*Exercise objective*: Please return exactly the line that contains "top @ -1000" and every line after it, through the last line of the records below, with no pictures.

Stored data:
****************

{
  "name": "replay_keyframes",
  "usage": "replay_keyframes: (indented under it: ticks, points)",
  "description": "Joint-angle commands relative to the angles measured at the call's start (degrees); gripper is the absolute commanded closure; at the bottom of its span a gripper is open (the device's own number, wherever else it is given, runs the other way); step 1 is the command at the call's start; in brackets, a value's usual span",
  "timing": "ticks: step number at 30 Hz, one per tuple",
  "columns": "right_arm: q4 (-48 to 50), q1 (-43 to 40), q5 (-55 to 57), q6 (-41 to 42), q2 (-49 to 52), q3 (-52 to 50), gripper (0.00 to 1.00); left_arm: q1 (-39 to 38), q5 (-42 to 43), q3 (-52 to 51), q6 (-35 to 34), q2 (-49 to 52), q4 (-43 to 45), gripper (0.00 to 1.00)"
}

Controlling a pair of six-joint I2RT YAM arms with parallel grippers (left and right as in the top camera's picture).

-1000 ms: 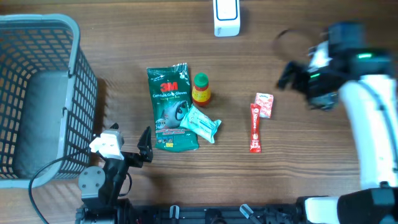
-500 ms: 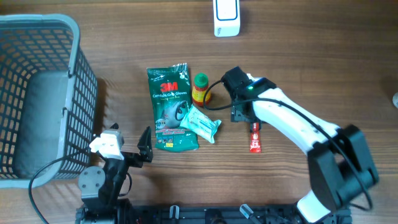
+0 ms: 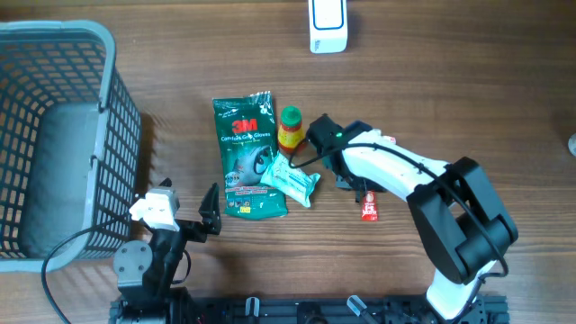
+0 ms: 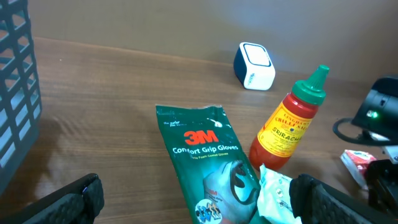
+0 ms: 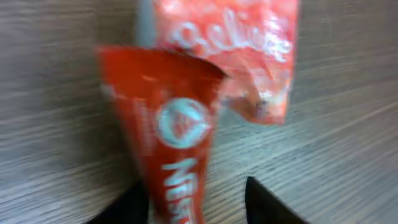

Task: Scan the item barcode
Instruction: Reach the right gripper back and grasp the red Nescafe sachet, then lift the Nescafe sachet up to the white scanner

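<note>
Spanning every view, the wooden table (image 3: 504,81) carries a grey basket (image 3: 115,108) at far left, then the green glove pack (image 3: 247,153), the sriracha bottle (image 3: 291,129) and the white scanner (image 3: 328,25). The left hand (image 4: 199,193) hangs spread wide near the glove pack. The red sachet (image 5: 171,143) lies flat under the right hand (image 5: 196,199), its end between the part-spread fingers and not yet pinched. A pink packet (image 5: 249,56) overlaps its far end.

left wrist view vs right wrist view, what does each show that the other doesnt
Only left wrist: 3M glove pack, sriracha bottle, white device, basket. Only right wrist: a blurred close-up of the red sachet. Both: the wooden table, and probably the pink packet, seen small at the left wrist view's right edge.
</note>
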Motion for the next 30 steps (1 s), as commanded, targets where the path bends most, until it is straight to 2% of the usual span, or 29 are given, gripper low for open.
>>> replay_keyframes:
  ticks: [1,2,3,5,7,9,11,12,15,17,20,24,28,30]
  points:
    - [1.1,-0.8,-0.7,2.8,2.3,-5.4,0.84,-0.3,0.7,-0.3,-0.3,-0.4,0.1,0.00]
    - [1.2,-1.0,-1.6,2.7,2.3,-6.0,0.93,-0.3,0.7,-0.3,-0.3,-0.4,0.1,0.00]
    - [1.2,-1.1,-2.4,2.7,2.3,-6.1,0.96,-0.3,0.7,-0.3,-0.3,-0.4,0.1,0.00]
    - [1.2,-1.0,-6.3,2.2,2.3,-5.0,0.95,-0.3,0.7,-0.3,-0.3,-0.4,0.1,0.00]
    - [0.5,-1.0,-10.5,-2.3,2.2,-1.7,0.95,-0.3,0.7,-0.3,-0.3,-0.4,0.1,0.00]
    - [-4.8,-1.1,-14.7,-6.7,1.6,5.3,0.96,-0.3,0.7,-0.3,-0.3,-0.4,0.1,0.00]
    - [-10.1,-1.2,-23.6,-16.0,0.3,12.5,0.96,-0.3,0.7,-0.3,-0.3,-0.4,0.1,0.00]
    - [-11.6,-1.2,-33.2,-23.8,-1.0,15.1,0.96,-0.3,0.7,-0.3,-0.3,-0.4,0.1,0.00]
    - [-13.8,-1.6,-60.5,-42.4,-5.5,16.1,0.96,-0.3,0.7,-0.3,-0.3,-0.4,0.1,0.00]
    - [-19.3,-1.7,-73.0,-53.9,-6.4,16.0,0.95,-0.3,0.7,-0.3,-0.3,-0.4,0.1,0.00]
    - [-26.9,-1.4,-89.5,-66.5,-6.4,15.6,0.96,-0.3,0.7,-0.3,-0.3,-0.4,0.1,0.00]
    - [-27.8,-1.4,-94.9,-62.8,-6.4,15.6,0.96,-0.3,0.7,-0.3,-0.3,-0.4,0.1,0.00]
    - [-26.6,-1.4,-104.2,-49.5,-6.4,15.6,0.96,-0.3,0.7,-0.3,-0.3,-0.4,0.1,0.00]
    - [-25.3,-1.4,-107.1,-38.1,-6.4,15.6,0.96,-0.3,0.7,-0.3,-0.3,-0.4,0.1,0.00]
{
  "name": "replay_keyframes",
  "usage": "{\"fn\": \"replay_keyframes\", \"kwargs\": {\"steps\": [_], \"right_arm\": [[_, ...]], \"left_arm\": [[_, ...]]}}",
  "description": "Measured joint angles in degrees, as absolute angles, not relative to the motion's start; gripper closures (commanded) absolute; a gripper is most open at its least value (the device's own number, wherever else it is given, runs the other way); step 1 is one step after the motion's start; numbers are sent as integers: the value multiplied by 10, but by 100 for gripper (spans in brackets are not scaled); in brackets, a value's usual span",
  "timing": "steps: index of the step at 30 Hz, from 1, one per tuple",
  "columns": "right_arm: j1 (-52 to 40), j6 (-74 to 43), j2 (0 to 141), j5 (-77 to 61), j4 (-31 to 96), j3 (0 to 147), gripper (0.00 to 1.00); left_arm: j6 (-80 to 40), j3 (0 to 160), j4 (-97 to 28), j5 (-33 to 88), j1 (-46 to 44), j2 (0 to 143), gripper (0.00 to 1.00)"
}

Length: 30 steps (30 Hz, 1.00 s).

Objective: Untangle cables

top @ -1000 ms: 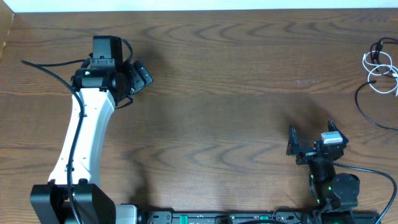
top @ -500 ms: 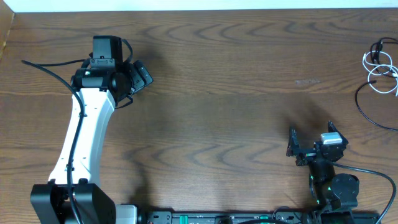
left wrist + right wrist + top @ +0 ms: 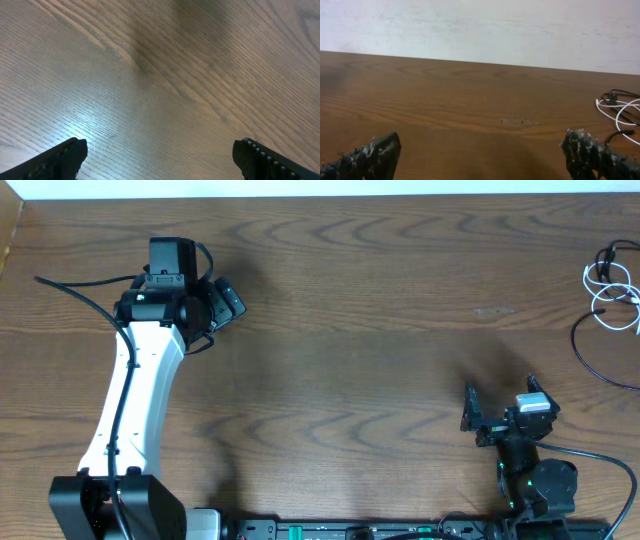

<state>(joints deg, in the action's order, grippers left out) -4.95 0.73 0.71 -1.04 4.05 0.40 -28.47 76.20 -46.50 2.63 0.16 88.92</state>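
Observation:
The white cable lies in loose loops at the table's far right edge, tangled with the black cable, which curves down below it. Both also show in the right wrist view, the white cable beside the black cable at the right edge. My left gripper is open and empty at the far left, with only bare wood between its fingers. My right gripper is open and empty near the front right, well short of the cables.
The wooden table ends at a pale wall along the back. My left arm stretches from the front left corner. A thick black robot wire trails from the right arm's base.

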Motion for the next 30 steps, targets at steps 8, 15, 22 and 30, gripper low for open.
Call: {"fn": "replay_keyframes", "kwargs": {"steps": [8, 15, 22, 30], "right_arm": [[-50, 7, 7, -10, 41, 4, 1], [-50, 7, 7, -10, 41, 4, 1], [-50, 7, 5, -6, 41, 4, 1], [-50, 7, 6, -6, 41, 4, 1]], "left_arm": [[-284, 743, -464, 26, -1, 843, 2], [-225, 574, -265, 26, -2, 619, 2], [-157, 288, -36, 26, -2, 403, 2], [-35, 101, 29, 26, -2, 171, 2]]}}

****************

*Solution for this exercise*:
top @ -1000 ms: 
top @ -500 ms: 
left wrist + right wrist + top @ +0 ms: 

<state>(joints deg, in the action's order, grippers left out) -4.95 0.73 0.71 -1.04 4.05 0.40 -28.47 76.20 -46.50 2.63 0.16 88.92</state>
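Observation:
The white cable lies in loose loops at the table's far right edge, tangled with the black cable, which curves down below it. Both also show in the right wrist view, the white cable beside the black cable at the right edge. My left gripper is open and empty at the far left, with only bare wood between its fingers. My right gripper is open and empty near the front right, well short of the cables.
The wooden table ends at a pale wall along the back. My left arm stretches from the front left corner. A thick black robot wire trails from the right arm's base.
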
Motion for the next 30 steps, targets at steps 8, 15, 22 and 30, gripper low for open.
Call: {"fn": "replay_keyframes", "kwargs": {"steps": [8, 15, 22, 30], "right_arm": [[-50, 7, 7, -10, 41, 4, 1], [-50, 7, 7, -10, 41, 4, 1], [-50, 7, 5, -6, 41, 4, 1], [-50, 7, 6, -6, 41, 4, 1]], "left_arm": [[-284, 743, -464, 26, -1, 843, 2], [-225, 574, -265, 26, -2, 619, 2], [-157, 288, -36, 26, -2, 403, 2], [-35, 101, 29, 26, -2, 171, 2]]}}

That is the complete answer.